All of lore.kernel.org
 help / color / mirror / Atom feed
From: "Dr. David Alan Gilbert" <dgilbert@redhat.com>
To: Axel Rasmussen <axelrasmussen@google.com>
Cc: "Alexander Viro" <viro@zeniv.linux.org.uk>,
	"Alexey Dobriyan" <adobriyan@gmail.com>,
	"Andrea Arcangeli" <aarcange@redhat.com>,
	"Andrew Morton" <akpm@linux-foundation.org>,
	"Anshuman Khandual" <anshuman.khandual@arm.com>,
	"Catalin Marinas" <catalin.marinas@arm.com>,
	"Chinwen Chang" <chinwen.chang@mediatek.com>,
	"Huang Ying" <ying.huang@intel.com>,
	"Ingo Molnar" <mingo@redhat.com>, "Jann Horn" <jannh@google.com>,
	"Jerome Glisse" <jglisse@redhat.com>,
	"Lokesh Gidra" <lokeshgidra@google.com>,
	"Matthew Wilcox (Oracle)" <willy@infradead.org>,
	"Michael Ellerman" <mpe@ellerman.id.au>,
	"Michal Koutný" <mkoutny@suse.com>,
	"Michel Lespinasse" <walken@google.com>,
	"Mike Kravetz" <mike.kravetz@oracle.com>,
	"Mike Rapoport" <rppt@linux.vnet.ibm.com>,
	"Nicholas Piggin" <npiggin@gmail.com>,
	"Peter Xu" <peterx@redhat.com>, "Shaohua Li" <shli@fb.com>,
	"Shawn Anastasio" <shawn@anastas.io>,
	"Steven Rostedt" <rostedt@goodmis.org>,
	"Steven Price" <steven.price@arm.com>,
	"Vlastimil Babka" <vbabka@suse.cz>,
	linux-kernel@vger.kernel.org, linux-fsdevel@vger.kernel.org,
	linux-mm@kvack.org, "Adam Ruprecht" <ruprecht@google.com>,
	"Cannon Matthews" <cannonmatthews@google.com>,
	"David Rientjes" <rientjes@google.com>,
	"Oliver Upton" <oupton@google.com>
Subject: Re: [RFC PATCH 0/2] userfaultfd: handle minor faults, add UFFDIO_CONTINUE
Date: Mon, 11 Jan 2021 11:43:40 +0000	[thread overview]

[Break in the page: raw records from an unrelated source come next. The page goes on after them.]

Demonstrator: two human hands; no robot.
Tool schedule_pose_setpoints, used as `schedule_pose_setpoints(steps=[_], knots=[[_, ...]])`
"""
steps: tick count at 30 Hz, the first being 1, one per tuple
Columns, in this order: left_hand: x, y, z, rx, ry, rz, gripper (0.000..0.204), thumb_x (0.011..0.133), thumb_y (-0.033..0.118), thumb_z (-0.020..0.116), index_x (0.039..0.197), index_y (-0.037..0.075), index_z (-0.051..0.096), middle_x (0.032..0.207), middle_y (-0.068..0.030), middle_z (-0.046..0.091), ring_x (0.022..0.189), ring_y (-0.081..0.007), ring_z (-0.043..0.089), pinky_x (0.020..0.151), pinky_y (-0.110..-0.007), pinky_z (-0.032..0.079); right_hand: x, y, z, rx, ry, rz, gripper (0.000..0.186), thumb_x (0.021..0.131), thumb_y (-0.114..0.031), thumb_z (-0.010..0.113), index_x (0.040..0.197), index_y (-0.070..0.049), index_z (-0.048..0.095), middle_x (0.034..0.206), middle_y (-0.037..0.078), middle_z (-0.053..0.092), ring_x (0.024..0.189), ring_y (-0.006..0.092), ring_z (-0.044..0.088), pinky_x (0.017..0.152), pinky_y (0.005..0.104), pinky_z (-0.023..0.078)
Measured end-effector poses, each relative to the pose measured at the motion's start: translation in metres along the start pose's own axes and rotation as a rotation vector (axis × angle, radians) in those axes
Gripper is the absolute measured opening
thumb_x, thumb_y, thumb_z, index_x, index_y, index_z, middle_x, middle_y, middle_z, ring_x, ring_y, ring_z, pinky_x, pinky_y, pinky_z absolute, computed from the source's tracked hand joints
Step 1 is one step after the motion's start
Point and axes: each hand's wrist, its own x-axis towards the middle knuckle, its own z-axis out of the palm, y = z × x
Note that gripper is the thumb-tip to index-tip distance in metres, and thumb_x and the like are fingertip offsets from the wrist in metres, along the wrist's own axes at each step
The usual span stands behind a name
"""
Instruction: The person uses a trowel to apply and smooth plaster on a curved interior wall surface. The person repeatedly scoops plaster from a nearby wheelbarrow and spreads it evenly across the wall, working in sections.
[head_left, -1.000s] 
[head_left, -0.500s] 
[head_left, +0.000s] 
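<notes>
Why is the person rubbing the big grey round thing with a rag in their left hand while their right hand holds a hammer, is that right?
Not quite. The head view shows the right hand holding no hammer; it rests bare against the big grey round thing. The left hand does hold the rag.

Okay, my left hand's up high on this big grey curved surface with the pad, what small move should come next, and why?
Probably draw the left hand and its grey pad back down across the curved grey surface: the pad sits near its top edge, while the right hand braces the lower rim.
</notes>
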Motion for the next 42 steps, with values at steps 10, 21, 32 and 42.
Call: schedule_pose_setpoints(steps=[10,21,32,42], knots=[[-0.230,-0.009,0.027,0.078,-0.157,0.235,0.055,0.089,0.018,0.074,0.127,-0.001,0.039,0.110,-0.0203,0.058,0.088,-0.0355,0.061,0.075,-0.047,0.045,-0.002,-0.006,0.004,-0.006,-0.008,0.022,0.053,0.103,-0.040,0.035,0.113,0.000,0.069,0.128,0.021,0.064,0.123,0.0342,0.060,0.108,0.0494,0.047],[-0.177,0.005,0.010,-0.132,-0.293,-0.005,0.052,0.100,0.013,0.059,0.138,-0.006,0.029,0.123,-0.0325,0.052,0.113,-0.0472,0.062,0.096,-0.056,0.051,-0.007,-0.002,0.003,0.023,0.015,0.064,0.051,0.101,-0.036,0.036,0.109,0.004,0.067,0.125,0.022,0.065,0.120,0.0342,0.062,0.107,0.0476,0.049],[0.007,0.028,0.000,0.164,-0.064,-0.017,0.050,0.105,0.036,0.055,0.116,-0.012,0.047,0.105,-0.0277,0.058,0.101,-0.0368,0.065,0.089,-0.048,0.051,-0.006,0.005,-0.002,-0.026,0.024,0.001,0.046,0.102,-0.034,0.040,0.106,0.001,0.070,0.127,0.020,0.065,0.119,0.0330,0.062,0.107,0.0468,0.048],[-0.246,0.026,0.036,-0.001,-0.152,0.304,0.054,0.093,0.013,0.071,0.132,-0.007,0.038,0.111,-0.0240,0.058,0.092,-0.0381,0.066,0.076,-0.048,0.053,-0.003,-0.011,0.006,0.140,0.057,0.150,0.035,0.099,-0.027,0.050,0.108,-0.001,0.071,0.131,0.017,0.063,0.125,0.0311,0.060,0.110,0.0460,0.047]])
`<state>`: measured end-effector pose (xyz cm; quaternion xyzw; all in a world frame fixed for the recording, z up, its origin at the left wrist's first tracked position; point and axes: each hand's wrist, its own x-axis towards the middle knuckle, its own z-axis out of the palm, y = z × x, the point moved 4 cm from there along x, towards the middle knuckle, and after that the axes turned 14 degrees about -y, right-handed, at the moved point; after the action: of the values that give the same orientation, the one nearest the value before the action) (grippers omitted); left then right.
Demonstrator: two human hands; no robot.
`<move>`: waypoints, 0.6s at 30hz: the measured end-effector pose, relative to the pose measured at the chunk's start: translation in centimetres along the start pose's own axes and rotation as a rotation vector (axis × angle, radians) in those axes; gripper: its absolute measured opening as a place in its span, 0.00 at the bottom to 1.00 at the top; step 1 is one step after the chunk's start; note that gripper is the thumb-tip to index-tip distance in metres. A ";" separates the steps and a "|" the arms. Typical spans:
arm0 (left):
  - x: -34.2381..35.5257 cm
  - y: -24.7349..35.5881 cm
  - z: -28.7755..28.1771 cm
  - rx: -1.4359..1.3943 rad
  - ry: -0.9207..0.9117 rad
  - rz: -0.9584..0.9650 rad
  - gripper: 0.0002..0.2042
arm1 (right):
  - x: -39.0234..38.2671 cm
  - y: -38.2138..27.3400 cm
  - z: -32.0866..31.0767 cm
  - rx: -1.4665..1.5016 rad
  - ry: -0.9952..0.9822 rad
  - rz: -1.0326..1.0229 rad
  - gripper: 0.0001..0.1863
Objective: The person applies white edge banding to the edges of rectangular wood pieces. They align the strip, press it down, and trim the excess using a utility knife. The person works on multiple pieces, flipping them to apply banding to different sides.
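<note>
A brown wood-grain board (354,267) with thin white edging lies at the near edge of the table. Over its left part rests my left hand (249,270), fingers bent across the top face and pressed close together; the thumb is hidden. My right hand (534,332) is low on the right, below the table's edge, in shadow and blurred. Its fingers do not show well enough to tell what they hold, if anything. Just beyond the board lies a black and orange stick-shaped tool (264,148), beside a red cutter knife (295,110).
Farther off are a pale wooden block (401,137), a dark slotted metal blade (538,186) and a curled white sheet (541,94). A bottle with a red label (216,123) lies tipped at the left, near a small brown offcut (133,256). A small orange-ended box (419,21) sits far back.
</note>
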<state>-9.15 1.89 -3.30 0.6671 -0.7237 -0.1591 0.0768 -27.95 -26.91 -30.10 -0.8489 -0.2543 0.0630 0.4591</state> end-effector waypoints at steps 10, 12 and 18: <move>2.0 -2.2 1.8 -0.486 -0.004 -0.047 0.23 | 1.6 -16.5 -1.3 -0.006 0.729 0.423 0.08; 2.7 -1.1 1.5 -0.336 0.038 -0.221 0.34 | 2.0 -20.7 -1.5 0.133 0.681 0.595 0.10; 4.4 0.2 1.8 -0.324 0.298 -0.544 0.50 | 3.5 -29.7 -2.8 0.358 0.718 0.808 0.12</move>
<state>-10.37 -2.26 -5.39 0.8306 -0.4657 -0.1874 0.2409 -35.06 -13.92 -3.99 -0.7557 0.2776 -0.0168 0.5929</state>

Message-ID: <20210111114340.GF2965@work-vm> (raw)
In-Reply-To: <20210107190453.3051110-1-axelrasmussen@google.com>

* Axel Rasmussen (axelrasmussen@google.com) wrote:
> Overview
> ========
> 
> This series adds a new userfaultfd registration mode,
> UFFDIO_REGISTER_MODE_MINOR. This allows userspace to intercept "minor" faults.
> By "minor" fault, I mean the following situation:
> 
> Let there exist two mappings (i.e., VMAs) to the same page(s) (shared memory).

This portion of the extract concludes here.